Based on the findings of this study, we suggest a protocol for researchers and practioners to utilize when conducting species-environment analyses related to urban mammals. First, a broad range of biologically-informed (e.g., based on home range sizes, dispersal distances) spatial scales (Jackson and Fahrig 2015) over which relationships are likely to occur should be identified. Researchers should estimate environmental covariates over a variety of extents (e.g., local, landscape) within that range. The intervals between extents should be spaced so as to capture differences across scales (e.g., evenly spaced by a given percentage of the full range) (Miguet et al. 2016). Large gaps among extents could make it difficult to accurately identify scales of effect, as was the case for our red fox model. These covariate estimates should be included in models in all possible combinations as we demonstrated in this study (Stuber and Gruber 2020) and resulting models should then be compared (e.g., by AIC) to identify the combination of variables and extents that best explain variance in species occupancy or abundance. As in the present study, the extents of estimation for covariates included in best-fit models then identify the scale of effect for for those covariates. Utilization of this protocol will reduce the likelihood of missing or inaccurately identifying species-environment relationships and could both build theory regarding the scale(s) of effect of urban mammals and how they vary among species and environmental attributes. The understanding thus built could inform urban conservation efforts by identifying the scales at which specific environmental attributes should be managed to support mammal species. As such, more accurate identification of scales of effect could serve to avoid issues that may arise when conservation is implemented at incorrect spatial scales (Montgomery et al. 2018).

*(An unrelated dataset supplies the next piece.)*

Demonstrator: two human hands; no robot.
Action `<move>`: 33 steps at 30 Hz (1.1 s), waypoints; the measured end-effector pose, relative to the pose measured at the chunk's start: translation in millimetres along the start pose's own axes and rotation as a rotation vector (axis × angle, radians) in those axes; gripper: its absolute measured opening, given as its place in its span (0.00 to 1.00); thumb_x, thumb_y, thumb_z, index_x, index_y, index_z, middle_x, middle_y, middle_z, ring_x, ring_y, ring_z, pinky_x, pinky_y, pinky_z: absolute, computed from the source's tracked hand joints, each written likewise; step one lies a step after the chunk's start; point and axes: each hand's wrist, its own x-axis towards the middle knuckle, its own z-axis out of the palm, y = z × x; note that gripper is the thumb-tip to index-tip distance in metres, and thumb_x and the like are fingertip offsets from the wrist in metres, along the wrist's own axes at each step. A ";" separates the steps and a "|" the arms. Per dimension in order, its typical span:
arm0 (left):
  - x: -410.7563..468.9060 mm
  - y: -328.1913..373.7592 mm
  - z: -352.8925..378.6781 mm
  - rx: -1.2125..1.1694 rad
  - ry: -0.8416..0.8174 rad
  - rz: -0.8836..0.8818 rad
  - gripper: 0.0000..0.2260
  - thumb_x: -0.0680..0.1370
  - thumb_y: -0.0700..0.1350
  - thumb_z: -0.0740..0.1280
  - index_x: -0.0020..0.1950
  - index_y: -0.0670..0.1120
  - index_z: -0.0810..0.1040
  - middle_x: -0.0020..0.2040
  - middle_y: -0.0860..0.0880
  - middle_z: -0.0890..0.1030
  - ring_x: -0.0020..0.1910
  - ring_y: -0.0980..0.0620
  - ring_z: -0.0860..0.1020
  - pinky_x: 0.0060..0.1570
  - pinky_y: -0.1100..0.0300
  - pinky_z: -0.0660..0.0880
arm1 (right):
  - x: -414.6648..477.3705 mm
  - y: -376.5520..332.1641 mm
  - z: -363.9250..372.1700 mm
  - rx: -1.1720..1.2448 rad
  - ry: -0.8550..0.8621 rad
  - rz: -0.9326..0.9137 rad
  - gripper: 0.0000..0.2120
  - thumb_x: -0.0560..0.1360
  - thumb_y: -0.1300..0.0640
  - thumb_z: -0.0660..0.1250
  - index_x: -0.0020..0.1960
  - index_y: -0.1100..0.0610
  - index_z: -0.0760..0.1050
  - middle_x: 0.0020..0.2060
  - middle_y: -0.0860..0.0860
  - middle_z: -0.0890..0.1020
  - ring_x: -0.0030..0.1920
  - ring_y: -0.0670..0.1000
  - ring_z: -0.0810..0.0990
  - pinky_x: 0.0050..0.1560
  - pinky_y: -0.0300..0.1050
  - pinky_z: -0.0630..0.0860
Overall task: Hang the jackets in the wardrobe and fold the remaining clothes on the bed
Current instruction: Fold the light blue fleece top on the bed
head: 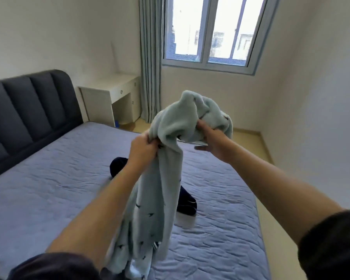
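Both hands hold a pale green fleece garment (154, 199) with small dark marks up in the air over the bed (49, 188). My left hand (143, 146) grips a bunched part of it, and the long rest hangs down from there. My right hand (208, 136) grips the bundled upper part, with the thumb sticking out below. A dark navy garment (187, 201) lies crumpled on the bed behind the hanging cloth, partly hidden by it and by my left forearm.
The bed has a grey-blue quilted cover and a dark padded headboard (28, 110) at the left. A white desk (111, 98) stands in the far corner beside a grey curtain (150, 77) and a window (208, 31). Bare floor (263, 170) runs along the bed's right side.
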 end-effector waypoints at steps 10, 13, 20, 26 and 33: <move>44.1 128.1 10.5 -0.262 0.218 -0.057 0.10 0.77 0.44 0.65 0.35 0.48 0.73 0.36 0.48 0.76 0.37 0.51 0.72 0.33 0.63 0.71 | -69.2 74.6 -31.7 -0.430 -0.107 0.113 0.24 0.70 0.54 0.75 0.62 0.50 0.68 0.49 0.45 0.76 0.51 0.49 0.76 0.53 0.44 0.72; 36.8 83.2 7.6 -0.257 0.177 -0.287 0.07 0.78 0.45 0.62 0.53 0.46 0.76 0.54 0.41 0.79 0.50 0.44 0.76 0.48 0.50 0.77 | -70.1 60.8 -50.1 -0.397 -0.071 0.128 0.10 0.71 0.55 0.72 0.50 0.51 0.75 0.46 0.48 0.80 0.46 0.48 0.79 0.46 0.44 0.76; -40.0 -1.5 50.1 -0.251 -0.387 -0.545 0.06 0.81 0.49 0.61 0.53 0.47 0.73 0.49 0.46 0.80 0.41 0.49 0.81 0.35 0.57 0.77 | -55.4 21.6 -57.8 -0.079 0.174 0.065 0.05 0.75 0.62 0.65 0.50 0.59 0.78 0.44 0.55 0.82 0.47 0.53 0.81 0.48 0.45 0.78; -97.6 -17.5 75.8 -0.317 -0.702 -0.307 0.15 0.74 0.58 0.69 0.56 0.52 0.77 0.49 0.55 0.84 0.47 0.59 0.82 0.40 0.65 0.77 | -34.6 16.7 -57.3 -0.016 0.345 0.228 0.15 0.71 0.55 0.62 0.55 0.60 0.77 0.50 0.57 0.82 0.51 0.55 0.81 0.57 0.52 0.76; -96.9 -16.4 103.2 -0.299 -0.615 -0.312 0.02 0.72 0.46 0.69 0.43 0.49 0.80 0.41 0.51 0.83 0.45 0.50 0.80 0.50 0.53 0.78 | -28.7 23.1 -61.1 0.039 0.414 0.255 0.20 0.74 0.49 0.65 0.61 0.58 0.72 0.49 0.55 0.80 0.51 0.54 0.79 0.57 0.52 0.76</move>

Our findings should be considered in light of certain limitations. First, the scale of effect identified for some relationships from our top models occurred at the greatest extent measured (forest in the 1000 m extent for opossum; impervious surfaces in the 1339 m extent for red fox). Thus, it is possible that the true scale of effect is even greater than the identified scale (Jackson and Fahrig 2015). Second, our research was conducted in only one city, and it is likely that the scales of effect found here for each land-cover covariate, as well as for each species, differ among cities. Multi-city studies have highlighted inconsistent relationships between mammalian species and land cover covariates among cities (Fidino et al. 2020, MacDougall et al. In Review), and we expect similar differences in scales of effect. Multi-city studies that estimate models using the protocol we outline above could serve to identify whether generalizable patterns in scales of effect exist.

Funding

This research was supported in part through a grant from the US National Science Foundation IGERT program (grant #0966130).

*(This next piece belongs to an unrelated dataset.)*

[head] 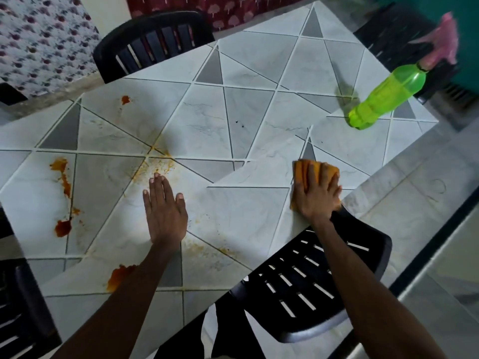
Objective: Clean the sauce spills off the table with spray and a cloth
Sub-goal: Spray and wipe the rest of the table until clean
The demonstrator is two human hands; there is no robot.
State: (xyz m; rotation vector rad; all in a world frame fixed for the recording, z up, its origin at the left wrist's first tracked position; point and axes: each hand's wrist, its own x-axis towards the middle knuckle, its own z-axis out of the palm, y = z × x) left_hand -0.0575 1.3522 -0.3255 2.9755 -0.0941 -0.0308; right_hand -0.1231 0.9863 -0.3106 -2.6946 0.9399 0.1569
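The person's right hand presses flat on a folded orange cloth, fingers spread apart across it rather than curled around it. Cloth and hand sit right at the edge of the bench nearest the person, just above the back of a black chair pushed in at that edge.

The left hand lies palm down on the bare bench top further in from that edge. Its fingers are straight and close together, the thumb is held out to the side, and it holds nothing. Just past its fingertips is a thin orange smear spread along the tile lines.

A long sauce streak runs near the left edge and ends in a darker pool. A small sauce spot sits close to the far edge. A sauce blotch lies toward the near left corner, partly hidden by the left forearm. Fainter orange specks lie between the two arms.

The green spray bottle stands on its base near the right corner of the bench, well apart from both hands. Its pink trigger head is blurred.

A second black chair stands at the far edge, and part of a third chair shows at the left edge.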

Conflicts of interest/Competing interests

The authors have no conflicts of interest to declare that are relevant to the content of this article.

Ethics approval

University of Iowa, Institutions Animal Care and Use Committee (IACUC) Approval #7052015

Consent to participate

Not applicable

Consent for publication

Not applicable

Availability of data and material

Data will be available from Iowa Research Online (https://ir.uiowa.edu/)

Code availability

Not applicable

Authors' contributions

All authors contributed to the study conception and design. Material preparation, data collection and analysis were performed by Brandon MacDougall and Heather Sander. The first draft of the manuscript was written by Brandon MacDougall and all authors commented on previous versions of the manuscript. All authors read and approved the final manuscript.

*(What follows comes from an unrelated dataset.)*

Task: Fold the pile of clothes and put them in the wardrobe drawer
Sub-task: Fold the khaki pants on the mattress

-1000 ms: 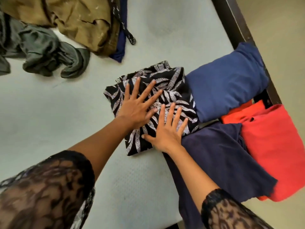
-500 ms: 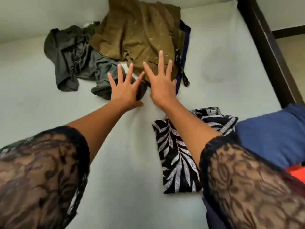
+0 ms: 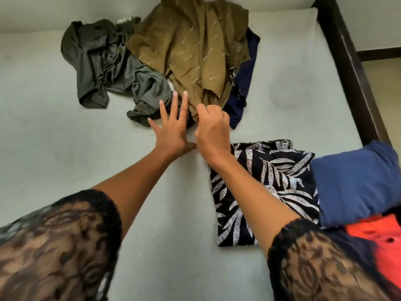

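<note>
Pinches near hem of crumpled olive-brown flecked cloth garment [image 3: 195, 51] in curled right hand [image 3: 211, 129]; spreads left hand [image 3: 173, 131] straight-fingered alongside; probably light, limp; best lifted by two corners.

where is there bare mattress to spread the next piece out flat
Widest bare mattress lies left, in front of the grey garment. A smaller patch sits between the navy cloth and the bed frame. Crowded: the far pile, where the right hand grips the olive garment, and the leaf-print fold, blue fold and red cloth at right.
</note>
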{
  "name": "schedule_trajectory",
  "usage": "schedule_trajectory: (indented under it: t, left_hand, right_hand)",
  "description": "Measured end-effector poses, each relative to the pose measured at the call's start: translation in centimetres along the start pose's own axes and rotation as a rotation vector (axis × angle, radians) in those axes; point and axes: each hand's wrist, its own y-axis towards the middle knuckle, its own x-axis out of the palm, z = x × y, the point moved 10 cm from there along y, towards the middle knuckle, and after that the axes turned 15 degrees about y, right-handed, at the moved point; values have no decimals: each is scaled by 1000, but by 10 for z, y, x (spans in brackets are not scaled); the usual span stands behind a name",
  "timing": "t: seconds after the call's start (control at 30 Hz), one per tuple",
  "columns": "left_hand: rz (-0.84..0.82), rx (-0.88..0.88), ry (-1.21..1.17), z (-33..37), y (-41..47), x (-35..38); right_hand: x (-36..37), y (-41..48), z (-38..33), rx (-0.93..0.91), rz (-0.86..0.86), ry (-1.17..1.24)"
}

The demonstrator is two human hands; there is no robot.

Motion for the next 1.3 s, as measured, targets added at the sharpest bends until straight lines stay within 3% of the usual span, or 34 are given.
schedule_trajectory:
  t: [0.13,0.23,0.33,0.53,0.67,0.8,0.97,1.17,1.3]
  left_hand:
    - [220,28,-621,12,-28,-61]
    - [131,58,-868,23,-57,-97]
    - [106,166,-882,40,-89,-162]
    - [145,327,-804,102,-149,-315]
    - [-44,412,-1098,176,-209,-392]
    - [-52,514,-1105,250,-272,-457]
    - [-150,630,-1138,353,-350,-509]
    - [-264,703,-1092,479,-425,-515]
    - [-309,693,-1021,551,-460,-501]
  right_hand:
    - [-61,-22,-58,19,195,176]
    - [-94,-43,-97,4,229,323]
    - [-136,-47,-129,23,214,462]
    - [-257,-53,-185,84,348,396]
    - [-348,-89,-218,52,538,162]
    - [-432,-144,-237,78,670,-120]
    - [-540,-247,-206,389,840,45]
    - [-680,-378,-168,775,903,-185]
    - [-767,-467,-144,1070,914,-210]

Aronson, M. F., F. A. La Sorte, C. H. Nilon, M. Katti, M. A. Goddard, C. A. Lepczyk, P. S. Warren, N. S. Williams, S. Cilliers, B. Clarkson, C. Dobbs, R. Dolan, M. Hedblom, S. Klotz, J. L. Kooijmans, I. Kühn, I. MacGregor-Fors, M. McDonnell, U. Mörtberg, P. Pyšek, S. Siebert, J. Sushinsky, P. Werner and M. Winter (2014). "A global analysis of the impacts of urbanization on bird and plant diversity reveals key anthropogenic drivers." ProCR Soc Biol Sci Ser B281(1780): 20133330.
Beatty, W. S., J. C. Beasley, Z. H. Olson and O. E. Rhodes Jr (2016). "Influence of habitat attributes on density of Virginia opossums (Didelphis virginiana) in agricultural ecosystems." Can J Zool94(6): 411-419.
Beninde, J., M. Veith and A. Hochkirch (2015). "Biodiversity in cities needs space: a meta‐analysis of factors determining intra‐urban biodiversity variation." Ecol Lett18(6): 581-592.
Bennett, A. B. and C. Gratton (2012). "Local and landscape scale variables impact parasitoid assemblages across an urbanization gradient." Landsc Urban Plan104(1): 26-33.
Boyce, M. S., C. D. Mallory, A. T. Morehouse, C. M. Prokopenko, M. A. Scrafford and C. H. Warbington (2017). "Defining landscapes and scales to model landscape–organism interactions." Current Landscape Ecology Reports2(4): 89-95.
Burnham, K. P. and D. R. Anderson (2003). Model selection and multimodel inference: a practical information-theoretic approach. Berlin, Springer Science & Business Media.
Cassel, K. W., D. J. Morin, C. K. Nielsen, T. S. Preuss and G. A. Glowacki (2020). "Low-intensity monitoring of small-mammal habitat associations and species interactions in an urban forest-preserve network." Wildl Res47(2): 114-127.
Chandler, R. and J. Hepinstall-Cymerman (2016). "Estimating the spatial scales of landscape effects on abundance." Landsc Ecol31(6): 1383-1394.
Chen, G., X. Li, X. Liu, Y. Chen, X. Liang, J. Leng, X. Xu, W. Liao, Q. Wu and K. Huang (2020). "Global projections of future urban land expansion under shared socioeconomic pathways." Nature communications11(1): 1-12.
Crimmins, S. M., L. R. Walleser, D. R. Hertel, P. C. McKann, J. J. Rohweder and W. E. Thogmartin (2016). "Relating mesocarnivore relative abundance to anthropogenic land‐use with a hierarchical spatial count model." Ecography39(6): 524-532.
Cushman, S. A. and K. McGarigal (2004). "Hierarchical analysis of forest bird species–environment relationships in the Oregon Coast Range." Ecol Appl14(4): 1090-1105.
ESRI (2017). ArcGIS Desktop: Release 10.6. Redlands, CA, Environmental Systems Research Institute.
Fidino, M., T. Gallo, E. Lehrer, M. Murray, C. Kay, H. Sander, B. MacDougall, C. Salsbury, T. Ryan, J. Angstmann, A. Belaire, B. Dugelby, C. Schell, T. Stankowich, M. Amaya, D. Drake, S. Hursh, A. Ahlers, J. Williamson, L. Hartley, A. Zellmer, K. Simon and S. Magle (2020). "Landscape-scale differences among cities alter common species’ responses to urbanization." Ecol Appl.
Fidino, M. A., E. W. Lehrer and S. B. Magle (2016). "Habitat dynamics of the Virginia opossum in a highly urban landscape." The American Midland Naturalist175(2): 155-167.
Fiske, I. and R. Chandler (2011). "Unmarked: an R package for fitting hierarchical models of wildlife occurrence and abundance." Journal of Statistical Software43(10): 1-23.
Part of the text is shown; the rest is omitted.